- _GOAL OF THE EXERCISE_
Go through the lines below and transcribe each one exactly.

+===+

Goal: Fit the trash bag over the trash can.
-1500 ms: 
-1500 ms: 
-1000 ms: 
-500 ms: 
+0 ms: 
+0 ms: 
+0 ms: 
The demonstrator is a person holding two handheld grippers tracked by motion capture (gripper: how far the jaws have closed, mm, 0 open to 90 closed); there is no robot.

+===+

- _SOLUTION_
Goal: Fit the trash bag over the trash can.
-1500 ms: 
-1500 ms: 
-1000 ms: 
-500 ms: 
+0 ms: 
+0 ms: 
+0 ms: 
The demonstrator is a person holding two handheld grippers tracked by motion capture (gripper: how far the jaws have closed, mm, 0 open to 90 closed); there is no robot.

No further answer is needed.